With Shimano’s GRX RX400 drivetrain, and quality WTB wheels and tyres in a generous 45mm width, the Atlas has the potential to live up to its name as a globetrotting go-anywhere bike.

It's a bike that's ready to ramble across continents, but has the handling chops to rival a hardtail mountain bike when the going gets technical.

It comes at a great price, of £1,899 / €1,999, too.

Focus Atlas 6.7 frame

Focus Atlas 6.7 gravel bike
Focus has used butted aluminium for the Atlas' frame. Scott Windsor / Our Media

The Atlas frame is made from butted aluminium, with a sloping frame design and dropped stays.

It's packed with practical additions, two-position bottle mounts on the down tube, a second set of bosses on the underside and top tube (bento box) mounts.

You’ll also find mudguard mounts on both the rear and fork, triple ‘anything’ fork mounts and rear rack mounts to boot.
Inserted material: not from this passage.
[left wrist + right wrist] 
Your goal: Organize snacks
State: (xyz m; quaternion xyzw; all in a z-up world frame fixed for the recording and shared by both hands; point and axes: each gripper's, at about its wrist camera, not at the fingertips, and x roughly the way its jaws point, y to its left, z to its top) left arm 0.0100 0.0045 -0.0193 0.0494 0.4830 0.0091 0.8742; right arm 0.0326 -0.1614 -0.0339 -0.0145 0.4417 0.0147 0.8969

Focus Atlas 6.7 gravel bike
There's 47mm of tyre clearance. Scott Windsor / Our Media

It has a large luggage capacity of 26kg when using the 3kg-per-side capacity on the fork and Focus’ accessory rear rack, rated to 20kg.

Add a frame bag, making use of the two-position bottle mounts, and you have further luggage space too.

The head tube is oversized and uses the combination of Focus’ Integrated cable/hose design and an Acros ICR headset.

Focus Atlas 6.7 gravel bike
The oversized head tube is paired with an Acros ICR headset. Scott Windsor / Our Media

That enables the cables and hoses to be routed down into the frame through the head tube, keeping the bike looking clean (albeit at a cost to the home mechanic) and making it easy to add a bar bag.

Focus states the Atlas has 47mm tyre clearance, although with the 45mm tyres fitted, that number looks conservative.

The Atlas can also run 650b wheels, raising the clearance to 53mm on paper.

Focus Atlas 6.7 geometry

Focus Atlas 6.7 gravel bike
The geometry is in line with modern gravel bikes. Scott Windsor / Our Media

The Atlas takes its geometry cues from modern gravel design, with an endurance bike high stack of 615mm on my large test bike, and a long reach of 410mm.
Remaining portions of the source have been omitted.